Typical; Shmogg likes dog food better than cat food, and Fluffy likes cat food better than dog food. Half of me thinks its a simple case of "the grass is greener" or sibling rivalry. The more suspicious part of me suspects that perhaps they are trying to make me go (more) insane, knowing damn well there is provision for both of them in my will if I die or become or mentally incapacitated.

In an attempt to save some money, Joel and I bought a sack of dog kibble and a sack of cat kibble froma wholesalers. The dog kibble got eaten up fairly quickly, but the sack of cat kibble was pretty much a waste of money for the cat. Shmogg really doesn't eat all that munch despite his constant requests for food, and I realised that the cat kibble would long be stale before Shmogg finished of the sack.

Since Fluffy much prefferred Shmogg's kibble, I've been giving the cat kibble to both of them, figuring dogs are almost omnivorous and can therefore handle cat food far better than a cat can survive on pure dog food. If you are a person who shows dogs, a fortnight on cat kibble (even the bulk commercial stuff) will give your dog an incredibly shiney, soft and silky coat, in fact, much like the way cat fur feels. But I digress.

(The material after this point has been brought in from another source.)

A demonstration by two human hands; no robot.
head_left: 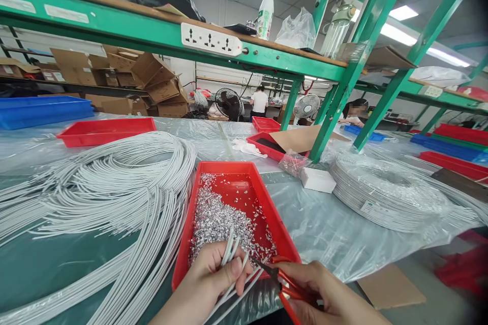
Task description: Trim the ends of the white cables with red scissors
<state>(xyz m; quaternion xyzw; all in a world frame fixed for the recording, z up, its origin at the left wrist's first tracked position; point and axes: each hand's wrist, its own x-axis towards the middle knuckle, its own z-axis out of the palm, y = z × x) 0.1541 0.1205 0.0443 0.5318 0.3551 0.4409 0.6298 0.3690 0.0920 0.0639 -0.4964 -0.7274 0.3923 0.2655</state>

Fluffy had been eagerly munching down the cat kibble, and there wasn't much left. It was time we went shopping again. We know its time to go shopping because the critter food is low - both Joel and I hate grocery shopping and will only get our butts down to the supermarket if the critters are likely to go hungry. We will survive on beans and toast and friend's hospitality to avoid the shopping chore, unless of course, we need pet food.

It was late, both of us were grumpy and all we wanted to do was get back home and relax, so we did the shopping quickly. We split up so that it would go faster. I grabbed cat food cans and dog food cans, Joel grabbed the dog kibble, and assumed that we had enough cat kibble (one feeding of Fluffy is about as much as Shmogg would eat in a week).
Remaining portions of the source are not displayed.